NielsRogge / Transformers-Tutorials

This repository contains demos I made with the Transformers library by HuggingFace.
MIT License
8.51k stars 1.34k forks source link

LayoutLM model only able to classify individual words instead of entire sections #263

Open keval2415 opened 1 year ago

keval2415 commented 1 year ago

Model I am using (LayoutLM ...):

Here, I would like to develop a custom resume parser model that can accurately predict the sections for EDUCATION, SKILLS, and EXPERIENCE based on the resume. I have fine-tuned the LayoutLMv3 model on a custom dataset that is similar to the FUNSD dataset.

Although the LayoutLM model can predict education keywords, it only does so at the word level. For instance, if the resume states "My education is in computer engineering from LD College Ahmedabad," the model will label "computer" and "engineering" as EDUCATION. However, I aim to have all classified words in a single section rather than in individual word sections.

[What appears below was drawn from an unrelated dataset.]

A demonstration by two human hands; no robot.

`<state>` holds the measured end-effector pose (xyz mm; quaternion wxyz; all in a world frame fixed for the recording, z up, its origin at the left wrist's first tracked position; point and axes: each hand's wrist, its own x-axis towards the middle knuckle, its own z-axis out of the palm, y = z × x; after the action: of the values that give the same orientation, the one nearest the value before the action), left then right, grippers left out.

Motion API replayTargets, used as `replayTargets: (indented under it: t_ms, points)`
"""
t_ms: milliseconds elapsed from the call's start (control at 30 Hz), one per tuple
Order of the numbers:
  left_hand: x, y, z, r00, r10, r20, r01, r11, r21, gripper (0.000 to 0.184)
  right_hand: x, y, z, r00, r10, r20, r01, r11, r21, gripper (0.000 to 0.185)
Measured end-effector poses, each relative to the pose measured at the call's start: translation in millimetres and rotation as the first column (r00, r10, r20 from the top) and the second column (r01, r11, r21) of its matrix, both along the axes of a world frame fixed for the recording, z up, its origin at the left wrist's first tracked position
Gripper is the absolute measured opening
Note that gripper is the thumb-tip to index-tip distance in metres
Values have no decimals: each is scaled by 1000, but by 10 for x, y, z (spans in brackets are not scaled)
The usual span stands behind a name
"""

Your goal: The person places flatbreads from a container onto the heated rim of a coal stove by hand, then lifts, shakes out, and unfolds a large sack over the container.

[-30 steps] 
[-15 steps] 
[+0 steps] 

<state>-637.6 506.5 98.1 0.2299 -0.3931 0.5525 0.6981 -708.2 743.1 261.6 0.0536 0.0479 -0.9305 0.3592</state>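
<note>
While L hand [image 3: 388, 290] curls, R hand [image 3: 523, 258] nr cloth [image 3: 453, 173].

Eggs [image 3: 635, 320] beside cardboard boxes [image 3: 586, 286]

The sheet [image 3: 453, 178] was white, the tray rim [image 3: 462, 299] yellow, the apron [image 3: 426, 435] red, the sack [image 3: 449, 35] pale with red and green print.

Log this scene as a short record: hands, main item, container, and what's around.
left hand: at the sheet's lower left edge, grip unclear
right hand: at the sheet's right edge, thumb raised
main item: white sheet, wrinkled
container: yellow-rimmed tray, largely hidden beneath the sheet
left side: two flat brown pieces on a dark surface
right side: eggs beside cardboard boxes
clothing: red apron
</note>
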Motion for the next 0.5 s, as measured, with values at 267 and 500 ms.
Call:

Therefore, here are some random screenshots of the LayoutLM model output. Screenshot from 2023-03-13 18-36-47

And here, I would like the output to include box coordinates for the EDUCATION section as well as the SKILLS section, identified by their respective keywords. Screenshot from 2023-03-13 18-32-05

Note: I have attempted to use the Layout Parser model with the PublayNet dataset. However, this model was unable to accurately predict and classify the sections for EDUCATION, SKILLS, EXPERIENCE, etc.

If there are any other models that would be suitable for my use case, please kindly suggest them. Thank you all for your help.